Wednesday, March 28, 2018

There are lots of creeks here. And therefore lots of stupid people.

I woke up this morning feeling yoogely better than yesterday. The pain in my thighs is almost gone and  I’m pretty sure I’ll be able to walk with just my cane — and NOT my walker — by this afternoon. This is a very big deal and I expect to hear some applause. Thank you.

We’ve had a lot of rain around here lately. It rained all day yesterday with big booming thunderstorms all night long … and as of 7:45 this morning IT’S STILL RAINING! And naturally, all that rain ushers in widespread and immediate flash flood warnings for anybody who’s stupid enough to live near a creek … and there are lots of creeks. (And therefore lots of stupid people.) In case you’re interested, we have a 60% chance of additional thunderstorms this afternoon, too.
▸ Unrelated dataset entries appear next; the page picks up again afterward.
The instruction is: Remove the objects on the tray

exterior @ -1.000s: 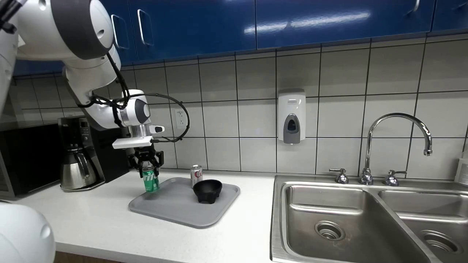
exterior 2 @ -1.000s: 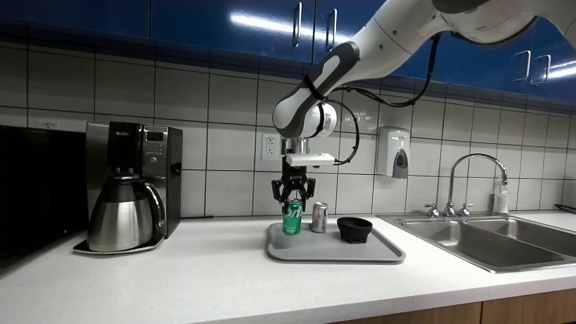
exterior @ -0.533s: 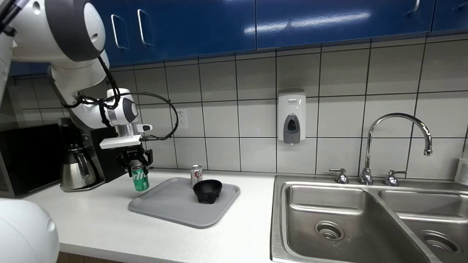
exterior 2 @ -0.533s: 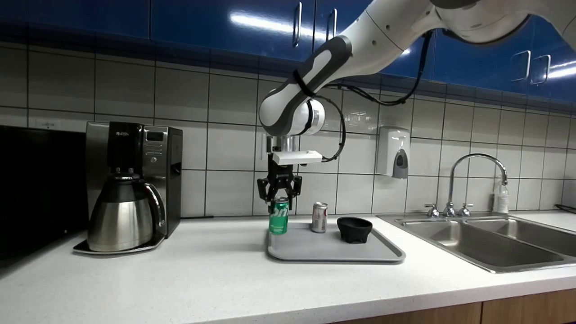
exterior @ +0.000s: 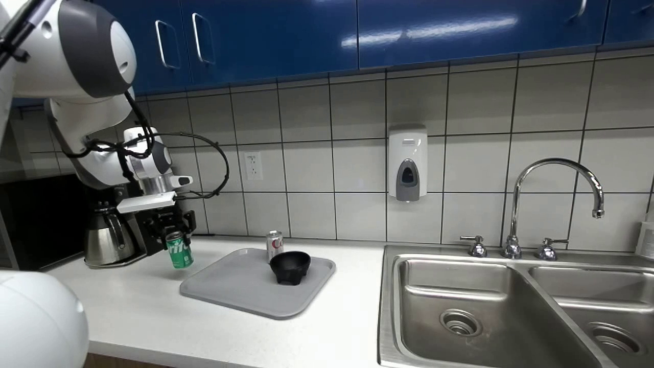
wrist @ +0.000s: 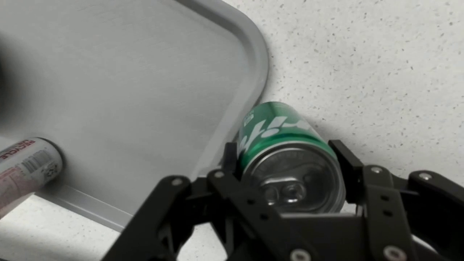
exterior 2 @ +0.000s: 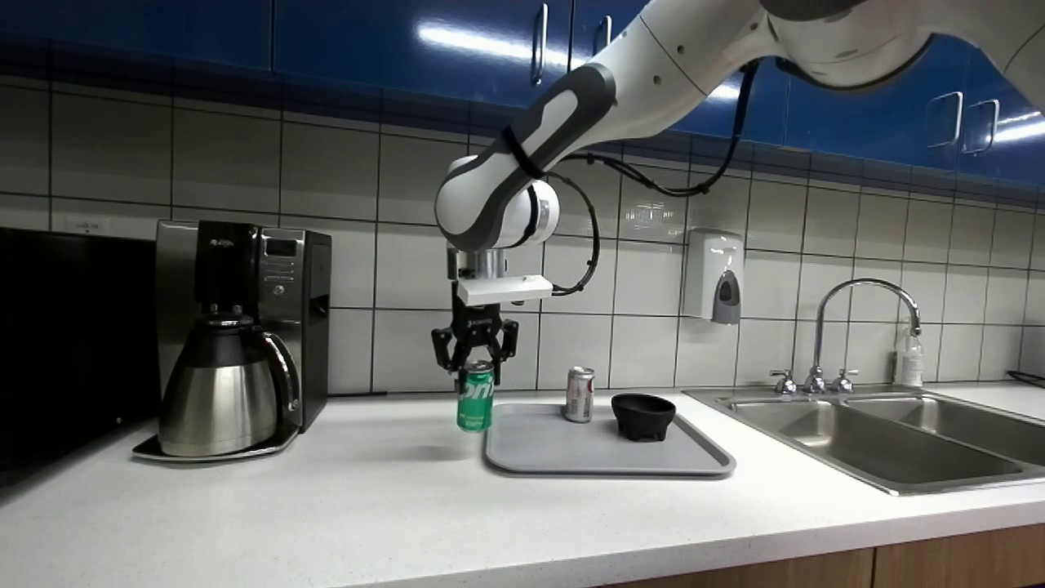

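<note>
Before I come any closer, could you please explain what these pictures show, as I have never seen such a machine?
Of course. The machine is a robot arm with a black gripper at its end, which works like a two-fingered hand. Two pictures are taken from outside the robot, from different places, looking across the counter. The close-up is taken from the robot's wrist, looking down past the gripper.

What it holds is a green can, pinched near its top. The can appears to hang just above the counter, beside the grey tray. A silver can and a black bowl stand on that tray. In both exterior views, a coffee maker is toward the left and a sink toward the right.
</note>
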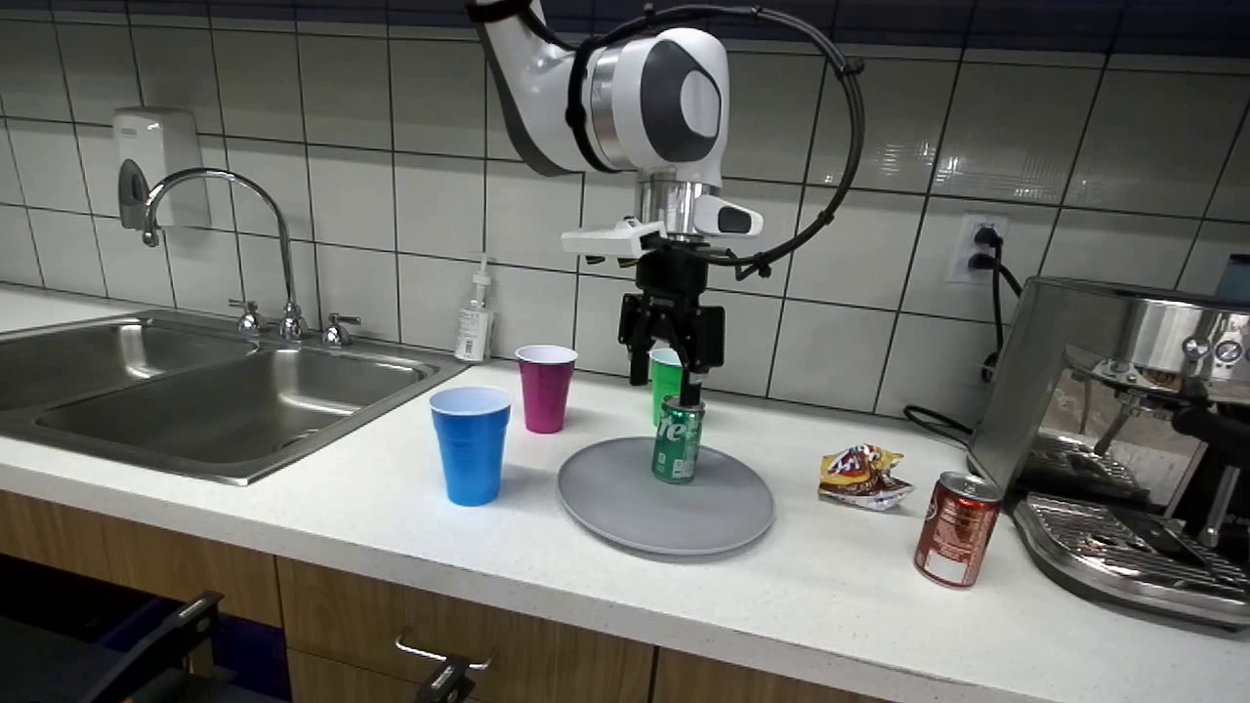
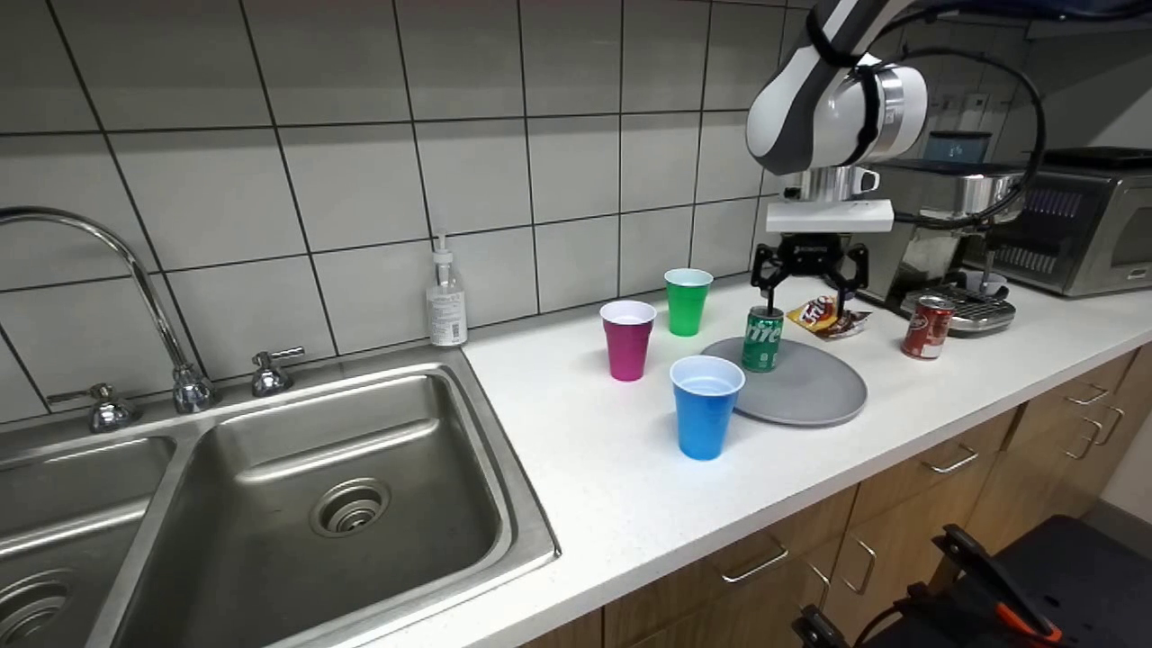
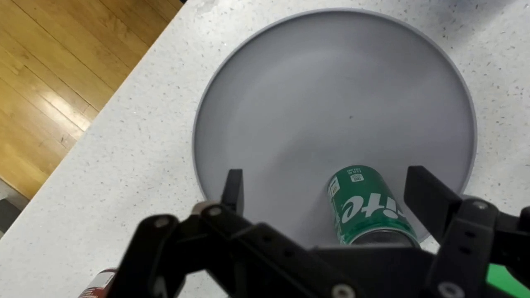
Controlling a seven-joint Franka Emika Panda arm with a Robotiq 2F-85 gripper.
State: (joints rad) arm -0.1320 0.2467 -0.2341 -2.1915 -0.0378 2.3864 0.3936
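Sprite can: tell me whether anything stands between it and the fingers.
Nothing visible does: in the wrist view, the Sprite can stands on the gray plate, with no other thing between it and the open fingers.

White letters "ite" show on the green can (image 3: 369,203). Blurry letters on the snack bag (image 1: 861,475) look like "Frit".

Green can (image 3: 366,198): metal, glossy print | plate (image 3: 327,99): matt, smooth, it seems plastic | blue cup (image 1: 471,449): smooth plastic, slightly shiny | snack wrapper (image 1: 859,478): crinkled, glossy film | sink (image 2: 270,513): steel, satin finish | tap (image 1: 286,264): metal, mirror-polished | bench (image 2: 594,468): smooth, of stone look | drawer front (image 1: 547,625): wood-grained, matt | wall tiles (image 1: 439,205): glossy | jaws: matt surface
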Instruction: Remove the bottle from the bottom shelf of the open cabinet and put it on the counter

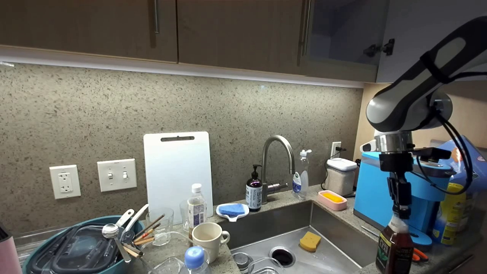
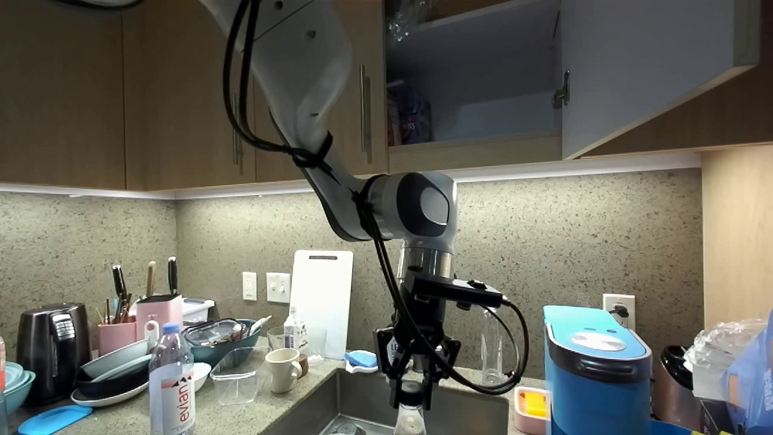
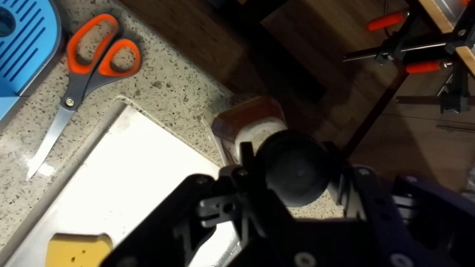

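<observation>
Wrist view shows the gripper point(image 3: 292, 159) with its jaws drawn in to the width of the round black cap point(image 3: 297, 172), so I judge that it holds the bottle point(image 3: 261, 129) by this cap. The bottle is beside the sink point(image 3: 148, 167), near the front edge of the counter point(image 3: 174, 81); whether it touches the surface I cannot tell, because its base does not show clearly. In my judgement the removing is done; what is left is to make it stand firmly on the counter and to release it. The bottle has a glossy red-brown body, seemingly flat-sided, and a whitish neck point(image 1: 399, 224). The counter is pale and speckled, and on it lie scissors point(image 3: 78, 87) with smooth orange rings and a shiny pointed blade. The sink is of plain steel, and the yellow sponge point(image 3: 78, 250) in it has small holes. Farther, the appliance point(image 2: 598, 386) has smooth blue sides with rounded corners. The wall point(image 2: 652, 254) behind it is speckled like the counter. Above, the cabinet point(image 2: 495, 118) stands open, with a brown wooden front and a plain bluish-grey inside.
</observation>
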You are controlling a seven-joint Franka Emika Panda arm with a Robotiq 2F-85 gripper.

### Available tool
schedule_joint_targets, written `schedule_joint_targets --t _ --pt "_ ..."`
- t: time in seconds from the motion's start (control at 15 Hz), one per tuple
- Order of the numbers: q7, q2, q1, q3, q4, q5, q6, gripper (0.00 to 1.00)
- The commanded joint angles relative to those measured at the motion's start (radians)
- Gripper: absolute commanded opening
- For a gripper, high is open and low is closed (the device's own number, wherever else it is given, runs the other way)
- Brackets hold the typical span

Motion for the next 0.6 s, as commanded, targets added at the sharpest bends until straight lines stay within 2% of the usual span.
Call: schedule_joint_targets --t 0.0,0.07,0.13,0.33,0.4,0.53 --pt "-0.012 0.001 -0.012 0.013 0.015 0.016 0.008 0.22" --pt "-0.008 0.004 -0.012 0.014 0.021 0.020 -0.013 0.22" --pt "0.002 0.009 -0.009 0.014 0.005 -0.001 0.006 0.47" --pt "0.002 0.011 -0.010 0.016 0.005 0.001 0.005 0.47" --pt "0.001 0.011 -0.010 0.016 0.005 0.001 0.005 0.22" --pt "0.003 0.019 -0.010 0.017 0.001 0.001 0.034 0.22"
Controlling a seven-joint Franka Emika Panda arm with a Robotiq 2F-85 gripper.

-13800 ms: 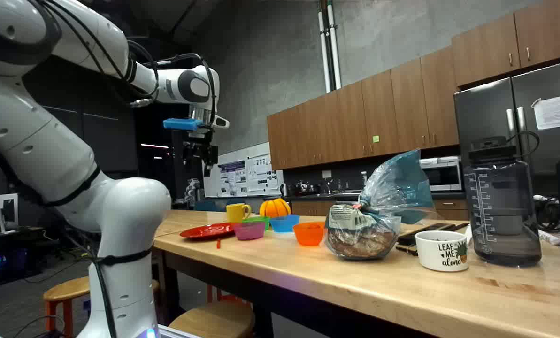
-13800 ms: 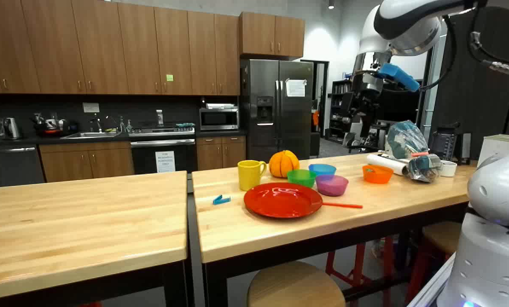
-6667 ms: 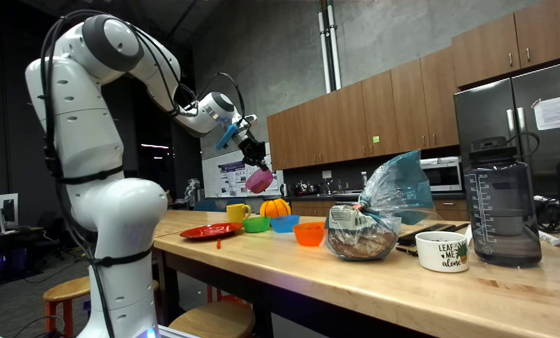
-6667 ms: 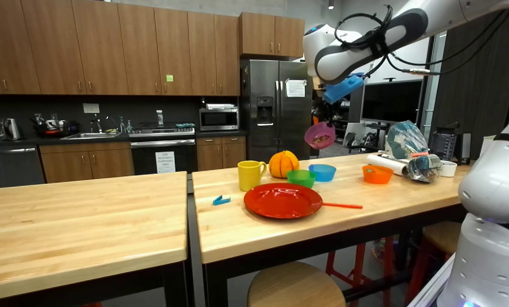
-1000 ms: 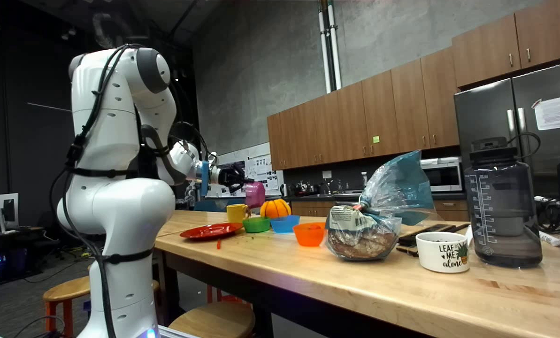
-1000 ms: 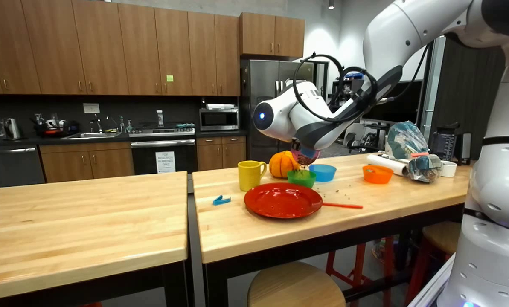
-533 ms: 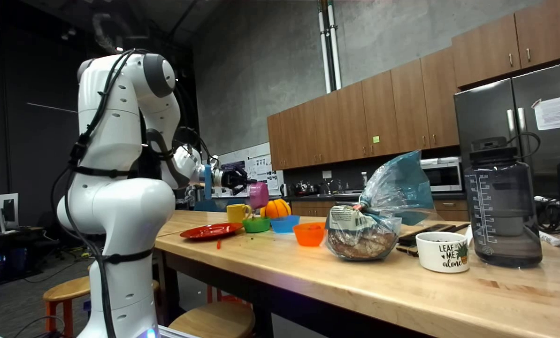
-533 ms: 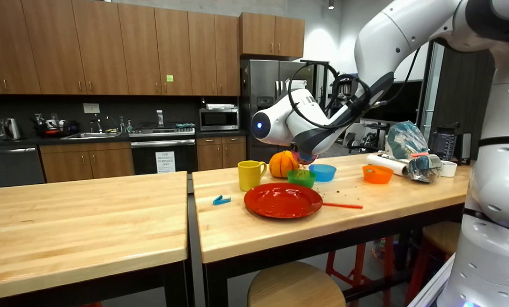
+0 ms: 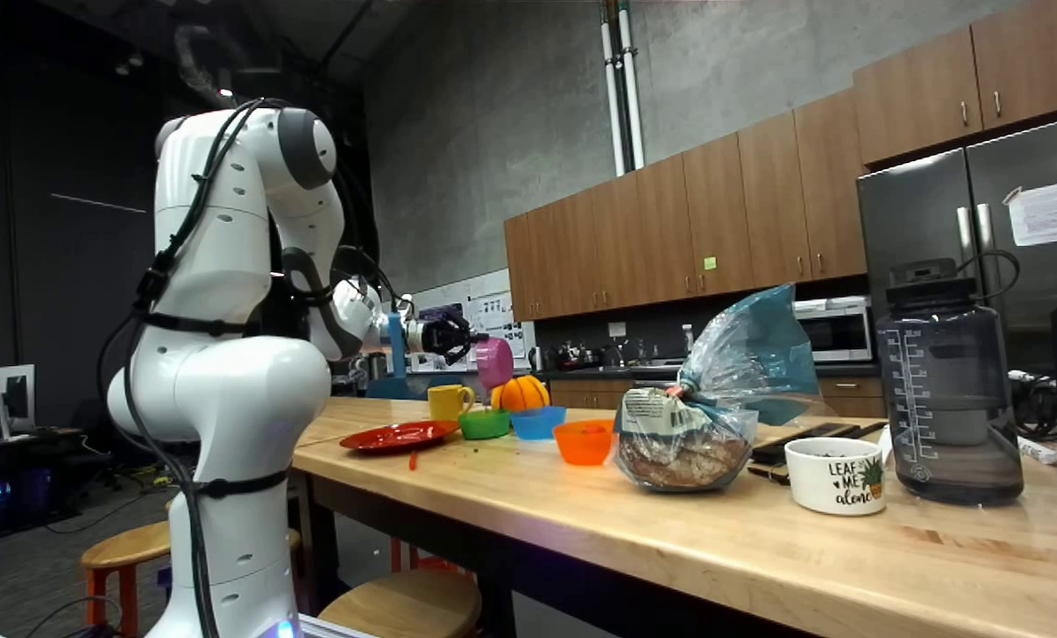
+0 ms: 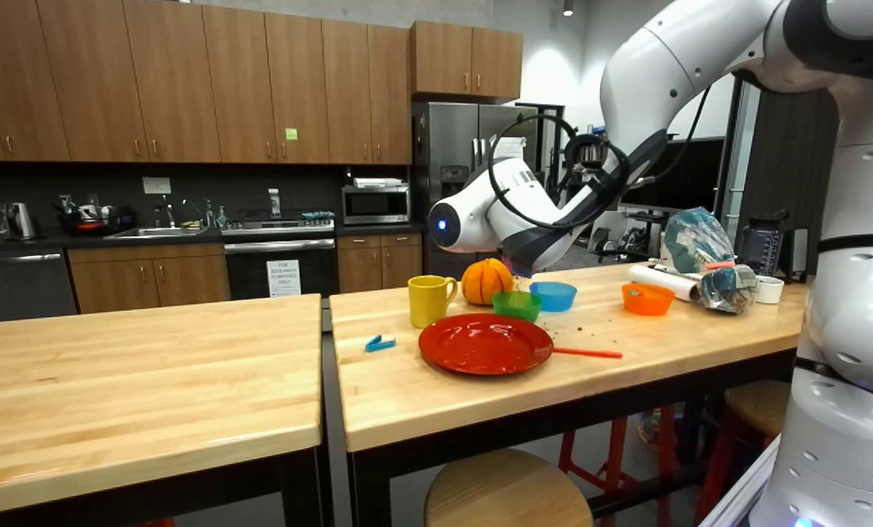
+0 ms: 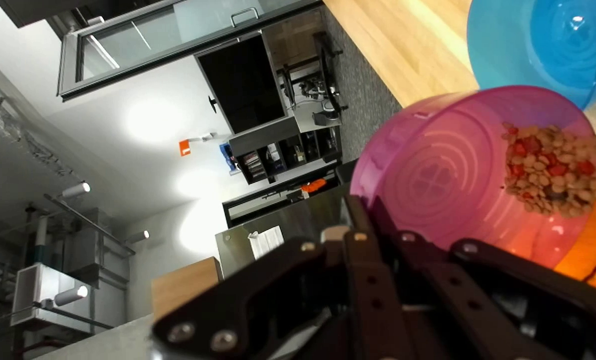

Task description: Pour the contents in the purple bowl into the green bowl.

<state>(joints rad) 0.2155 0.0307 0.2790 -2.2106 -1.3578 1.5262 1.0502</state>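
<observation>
Arm (image 9: 222, 235) is folded up pretty tall in an exterior view, elbow (image 9: 293, 146) at the very top, forearm (image 9: 311, 221) slanting down, wrist (image 9: 414, 335) sticking out nearly level with a blue piece (image 9: 396, 347) on it. I can see 2 blue lights (image 10: 446, 225) glowing, 1 on the rounded joint near the wrist and 1 at the base (image 9: 231, 558), plus black cables (image 10: 612, 179) looping over the wrist end. Jaws are pinched tight together in the wrist view, 2 dark fingers (image 11: 360, 255) side by side, black linkages (image 11: 233, 300) kinda splayed out both sides.
</observation>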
Oh boy … more thunderstorms!

In the meantime I’m watching The Player (1992), an especially quirky murder mystery starring Tim Robbins as Griffin Mill, a movie studio executive who’s receiving death threats at work on spooky postcards. Others in the cast include Greta Scacchi, Dina Merrill, Peter Gallagher, Whoopi Goldberg and Lyle Lovett. Whoopi and Lyle are a pair of Pasadena homicide detectives. (No kidding.) And as a weird early-morning nosh to accompany a weird early-morning movie, I’m gumming a can of S&W pickled beets from Wal-Mart. (I don’t have my lower denture yet.)

Tim Robbins as a freaked-out movie studio executive in “The Player.”
After Griffin is tormented daily by threatening postcards he decides (incorrectly) that they’re from a rejected screenwriter named David Kahane and starts stalking him, calling his house, and eventually trailing him to a movie theater in Pasadena to confront him. Kahane blows up, and when he and Griffin start a screaming match in the parking lot Griffin beats Kahane to death and leaves him a puddle of wet slop. That’s when our Pasadena homicide detectives (Whoopi Goldberg and Lyle Lovett) spring into action with a priceless series of interrogations (anybody remember Whoopi swinging her tampon like a helicopter?) and a police lineup. The ending has an amazing twist to it. Believe it or not, I haven’t spoiled it! I’m pleased to award The Player with the Howdygram’s coveted five-star ★★★★ rating.

Sam is on a “mission” this morning. I’ve been trying to wrangle my monthly Hydrocodone prescription from Baylor HouseCalls, and for some reason this is turning into a fucking nightmare. Apparently HouseCalls has a new procedure for opioid refills … they get transmitted electronically to your pharmacy now (instead of handing the pharmacist a traditional paper script) and mine should’ve been transmitted to my Wal-Mart pharmacy on March 23. It wasn’t. So I called Baylor HouseCalls on Monday and again on Tuesday, and both times they apologized for fucking up and said I’d hear back from somebody by the end of the day with new procedure instructions. Nobody called me back. It’s now March 28 — five whole days since my prescription should’ve been filled — and I’m officially running out of pills, so about 45 minutes ago Sam called HouseCalls on my behalf, told them the whole story (again) and made them promise that Miriam, the senior medical aide who answers patient phone calls, would follow through and call me back. She was apparently on the phone with somebody else when Sam called … but it’s been almost 50 minutes now, and she still hasn’t called us. I’M READY TO WHACK SOMEBODY UNCONSCIOUS WITH MY CANE. (Stay away from Howdygram headquarters until I calm down, okay?)

Thank you for reading this. Also, this might be an excellent time to floss.